Anyone can write an inaccurate or fabricated story relating to life's big questions - doing so is not an indicator they have some understanding of the divine, partial or otherwise, since the same could as easily be said of L Ron Hubbard's creation myths. If it's so far off the mark relative to what you consider to be an accurate description of the world as to be indistinguishable from something that someone has obviously just made up minus any divine understanding or access to special revelation or the supernatural (eg such as a Scientology tract), then why not just admit as much?

the process of refining our understanding of God probably didn't end in biblical times.

It obviously didn't start in biblical times either if you think the writers of significant parts of the bible were flat out wrong on things that are central to Christianity...

A source can be authoritative without being inerrant--as is the case with our senses, a point I made in the first post in this series.

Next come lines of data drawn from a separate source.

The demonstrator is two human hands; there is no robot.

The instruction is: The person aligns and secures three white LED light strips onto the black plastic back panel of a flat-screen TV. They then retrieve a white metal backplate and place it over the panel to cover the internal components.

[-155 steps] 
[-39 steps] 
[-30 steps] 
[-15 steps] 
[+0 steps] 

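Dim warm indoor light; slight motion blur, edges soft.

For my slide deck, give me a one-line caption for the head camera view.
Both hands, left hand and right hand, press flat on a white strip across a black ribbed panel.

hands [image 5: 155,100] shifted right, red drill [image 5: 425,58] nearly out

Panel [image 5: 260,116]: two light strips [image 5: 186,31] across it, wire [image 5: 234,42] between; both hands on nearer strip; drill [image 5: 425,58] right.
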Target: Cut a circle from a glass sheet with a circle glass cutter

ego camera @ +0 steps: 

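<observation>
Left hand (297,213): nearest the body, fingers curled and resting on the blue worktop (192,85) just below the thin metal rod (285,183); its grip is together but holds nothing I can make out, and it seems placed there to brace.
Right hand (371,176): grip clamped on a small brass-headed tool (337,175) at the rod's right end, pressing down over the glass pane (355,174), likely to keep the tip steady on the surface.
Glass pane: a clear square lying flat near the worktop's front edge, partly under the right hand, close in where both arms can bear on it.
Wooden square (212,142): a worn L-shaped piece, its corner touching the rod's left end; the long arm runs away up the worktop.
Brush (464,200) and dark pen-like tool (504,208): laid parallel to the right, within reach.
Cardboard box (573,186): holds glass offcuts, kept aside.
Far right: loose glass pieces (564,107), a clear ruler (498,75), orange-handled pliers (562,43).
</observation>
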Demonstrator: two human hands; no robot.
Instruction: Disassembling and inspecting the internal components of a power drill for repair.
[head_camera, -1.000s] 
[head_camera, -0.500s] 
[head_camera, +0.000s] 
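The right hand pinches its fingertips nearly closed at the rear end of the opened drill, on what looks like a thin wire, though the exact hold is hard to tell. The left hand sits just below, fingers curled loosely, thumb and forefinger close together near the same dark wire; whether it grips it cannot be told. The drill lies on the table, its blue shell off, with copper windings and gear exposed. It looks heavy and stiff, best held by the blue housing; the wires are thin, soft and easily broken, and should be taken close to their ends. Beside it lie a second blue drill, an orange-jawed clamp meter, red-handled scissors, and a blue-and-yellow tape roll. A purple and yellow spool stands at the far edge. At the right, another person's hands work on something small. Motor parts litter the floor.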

While that's true (I'm sure no standard texts in my own field are minus any errors), it generally helps to add weight to a claim or set of claims if they are at least generally in the ballpark area of being correct. Ideas like eg young earth creationism supported by the bible are at the opposite end of the spectrum to accepting evolution - for anyone who accepts evolution, as progressives tend to do, you'd have to concede if the authors of the bible had actively set out to trying to get things completely off the mark in terms of acurracy, they couldn't possibly have done a better job of it. Again, hardly what we'd expect as the hallmark of something that is supposed to have been at least in some way influenced by a divine being, whether directly or indirectly, especially as it'd be easy enough to write something like a simple 2-page 'creation' tale that is consistent with the scientific views of today. You have to ask why this is, in the event you accept views like the quote in italics:

a. because the divine being likes people to get things completely wrong when passing along his message
b. because the bible is nothing more than a collection of stories about a God that probably never existed

in a way, the progressive Christian's willingness to question the perfect accuracy of the biblical account of Jesus' story reflects the seriousness with which they take the resurrection story.

Why does questioning the accuracy of something serve as an indicator of how seriously it should be taken? Don't know about anyone else, but generally, the less accurate I consider a source, the less seriously I take it. When you're having to concede entire books (eg Genesis) never mind chapters or verses are not accurate, then it just comes across as someone who knows they are attempting to hold mutually incompatible views.

Jesus is someone with whom we can have an experiential relationship now, today.

But then as Rhology has said, if you think the bible is fairly error laden, and the writers were prone to making stuff up because they had an agenda or didn't know any better, then why assume Jesus was anything more than some guy that people mistakenly put up on a pedestal as the son of God?

Rhology said...

-why assume Jesus was anything more than some guy that people mistakenly put up on a pedestal as the son of God?-

Shoot, why not go whole hog and doubt that He even existed?

Inignok said...

You earthlings with your logic and reason. So utterly ensnared in such Western modes of linear thinking that you have the audacity to assert that something can be known. I think it's cute.

On the Moon we know, with absolute certainty, that you cannot know anything in such narrow "either-or" categories.

Anonymous said...

Dr. Funkenstein,

I think you have it all wrong! Dr. Reitan and other progressives should be accepted because they are "intellectuals"! They have PhDs to boot! The can't get pwned by someone like Rho!